- What you have to do
The answer should contain every record below, output exactly.

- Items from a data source
******************************

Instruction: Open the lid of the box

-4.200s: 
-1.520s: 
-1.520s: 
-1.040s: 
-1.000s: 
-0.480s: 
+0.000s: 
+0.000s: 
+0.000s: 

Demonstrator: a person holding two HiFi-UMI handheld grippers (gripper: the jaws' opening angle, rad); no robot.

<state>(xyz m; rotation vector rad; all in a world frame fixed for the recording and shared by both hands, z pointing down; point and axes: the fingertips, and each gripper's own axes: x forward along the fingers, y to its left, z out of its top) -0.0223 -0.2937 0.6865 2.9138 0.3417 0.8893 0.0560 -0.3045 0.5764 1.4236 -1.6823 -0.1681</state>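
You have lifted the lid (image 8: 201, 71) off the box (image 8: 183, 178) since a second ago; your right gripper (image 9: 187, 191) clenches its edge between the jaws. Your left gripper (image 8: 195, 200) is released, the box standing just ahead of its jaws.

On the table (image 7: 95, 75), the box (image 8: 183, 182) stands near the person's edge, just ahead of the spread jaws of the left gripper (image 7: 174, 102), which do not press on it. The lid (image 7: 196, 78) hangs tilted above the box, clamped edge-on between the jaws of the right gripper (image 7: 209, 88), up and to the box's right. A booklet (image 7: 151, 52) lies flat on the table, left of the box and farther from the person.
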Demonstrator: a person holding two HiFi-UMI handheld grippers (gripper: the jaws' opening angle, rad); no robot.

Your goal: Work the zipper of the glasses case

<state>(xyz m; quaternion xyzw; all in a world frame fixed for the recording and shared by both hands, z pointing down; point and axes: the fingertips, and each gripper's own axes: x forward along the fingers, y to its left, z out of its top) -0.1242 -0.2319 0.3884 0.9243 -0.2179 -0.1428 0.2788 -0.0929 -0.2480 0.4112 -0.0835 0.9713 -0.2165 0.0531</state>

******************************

- Solved exercise
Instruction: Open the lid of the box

-4.200s: 
-1.520s: 
-1.520s: 
-1.040s: 
-1.000s: 
-0.480s: 
+0.000s: 
+0.000s: 
+0.000s: 

Demonstrator: a person holding two HiFi-UMI handheld grippers (gripper: the jaws' opening angle, rad); no robot.

<state>(xyz m; rotation vector rad; all in a world frame fixed for the recording and shared by both hands, z pointing down; point and axes: the fingertips, and each gripper's own axes: x forward along the fingers, y to its left, z out of its top) -0.0223 -0.2937 0.6865 2.9138 0.3417 0.8893 0.0560 -0.3045 0.5764 1.4236 -1.6823 -0.1681</state>
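You have lifted the lid (image 8: 201, 71) off the box (image 8: 183, 178) since a second ago; your right gripper (image 9: 187, 191) clenches its edge between the jaws. Your left gripper (image 8: 195, 200) is released, the box standing just ahead of its jaws.

On the table (image 7: 95, 75), the box (image 8: 183, 182) stands near the person's edge, just ahead of the spread jaws of the left gripper (image 7: 174, 102), which do not press on it. The lid (image 7: 196, 78) hangs tilted above the box, clamped edge-on between the jaws of the right gripper (image 7: 209, 88), up and to the box's right. A booklet (image 7: 151, 52) lies flat on the table, left of the box and farther from the person.
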Demonstrator: a person holding two HiFi-UMI handheld grippers (gripper: the jaws' opening angle, rad); no robot.

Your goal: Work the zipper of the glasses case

<state>(xyz m; quaternion xyzw; all in a world frame fixed for the recording and shared by both hands, z pointing down; point and axes: the fingertips, and each gripper's own axes: x forward along the fingers, y to its left, z out of its top) -0.1242 -0.2319 0.3884 0.9243 -0.2179 -0.1428 0.2788 -0.0929 -0.2480 0.4112 -0.0835 0.9713 -0.2165 0.0531</state>

The work on this exercise is done.